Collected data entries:
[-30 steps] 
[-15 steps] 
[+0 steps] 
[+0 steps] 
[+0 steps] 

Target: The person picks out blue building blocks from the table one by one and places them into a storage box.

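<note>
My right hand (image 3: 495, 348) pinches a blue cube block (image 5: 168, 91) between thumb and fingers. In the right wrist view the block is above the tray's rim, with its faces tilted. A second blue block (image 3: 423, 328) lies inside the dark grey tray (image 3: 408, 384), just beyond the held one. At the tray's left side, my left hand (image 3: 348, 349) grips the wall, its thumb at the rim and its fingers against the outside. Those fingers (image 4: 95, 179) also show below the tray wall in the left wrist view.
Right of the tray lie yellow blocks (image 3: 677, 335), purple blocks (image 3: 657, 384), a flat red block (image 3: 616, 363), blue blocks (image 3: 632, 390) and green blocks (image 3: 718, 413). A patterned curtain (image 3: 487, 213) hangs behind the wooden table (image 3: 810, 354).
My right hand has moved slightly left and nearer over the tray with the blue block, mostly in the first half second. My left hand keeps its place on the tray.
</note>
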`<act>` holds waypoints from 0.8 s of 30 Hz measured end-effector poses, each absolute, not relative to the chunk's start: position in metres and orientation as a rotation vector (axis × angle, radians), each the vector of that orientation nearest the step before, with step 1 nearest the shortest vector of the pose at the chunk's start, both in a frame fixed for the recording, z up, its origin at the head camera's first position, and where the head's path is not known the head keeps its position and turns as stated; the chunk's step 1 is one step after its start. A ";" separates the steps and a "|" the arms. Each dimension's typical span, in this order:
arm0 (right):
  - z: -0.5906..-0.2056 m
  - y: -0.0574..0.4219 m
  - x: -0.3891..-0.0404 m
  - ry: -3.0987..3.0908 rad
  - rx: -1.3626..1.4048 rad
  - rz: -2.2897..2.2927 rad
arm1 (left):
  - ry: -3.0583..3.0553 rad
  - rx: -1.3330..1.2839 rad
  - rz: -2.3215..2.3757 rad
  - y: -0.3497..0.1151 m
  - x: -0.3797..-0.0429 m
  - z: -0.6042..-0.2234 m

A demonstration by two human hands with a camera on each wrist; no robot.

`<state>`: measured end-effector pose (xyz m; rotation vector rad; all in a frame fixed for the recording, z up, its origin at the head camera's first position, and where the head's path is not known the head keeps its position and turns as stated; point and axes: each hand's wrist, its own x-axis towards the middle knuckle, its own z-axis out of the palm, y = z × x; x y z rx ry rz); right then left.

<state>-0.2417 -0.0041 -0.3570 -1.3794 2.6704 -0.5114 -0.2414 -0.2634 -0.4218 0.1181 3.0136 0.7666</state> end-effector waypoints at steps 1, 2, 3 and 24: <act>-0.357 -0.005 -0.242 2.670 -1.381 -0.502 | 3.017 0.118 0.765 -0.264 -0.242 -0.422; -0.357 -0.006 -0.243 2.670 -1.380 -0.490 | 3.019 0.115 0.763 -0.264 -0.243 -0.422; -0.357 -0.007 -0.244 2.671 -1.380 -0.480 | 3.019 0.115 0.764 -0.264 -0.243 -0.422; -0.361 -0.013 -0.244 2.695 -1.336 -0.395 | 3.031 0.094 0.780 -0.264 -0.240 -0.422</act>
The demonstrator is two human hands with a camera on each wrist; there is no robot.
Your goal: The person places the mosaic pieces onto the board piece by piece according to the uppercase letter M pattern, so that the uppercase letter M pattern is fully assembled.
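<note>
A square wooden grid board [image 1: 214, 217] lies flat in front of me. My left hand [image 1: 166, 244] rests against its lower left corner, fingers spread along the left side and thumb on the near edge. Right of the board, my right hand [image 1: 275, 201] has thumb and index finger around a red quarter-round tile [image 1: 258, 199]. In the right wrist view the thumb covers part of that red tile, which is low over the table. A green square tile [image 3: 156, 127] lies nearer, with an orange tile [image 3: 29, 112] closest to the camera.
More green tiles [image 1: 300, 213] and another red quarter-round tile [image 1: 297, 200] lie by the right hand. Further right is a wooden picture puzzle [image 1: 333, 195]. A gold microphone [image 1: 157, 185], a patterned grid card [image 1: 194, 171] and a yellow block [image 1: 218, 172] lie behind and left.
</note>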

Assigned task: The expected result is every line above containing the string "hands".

Answer section:
A demonstration by two human hands with a camera on each wrist; no robot.
The demonstrator is two human hands with a camera on each wrist; there is no robot.

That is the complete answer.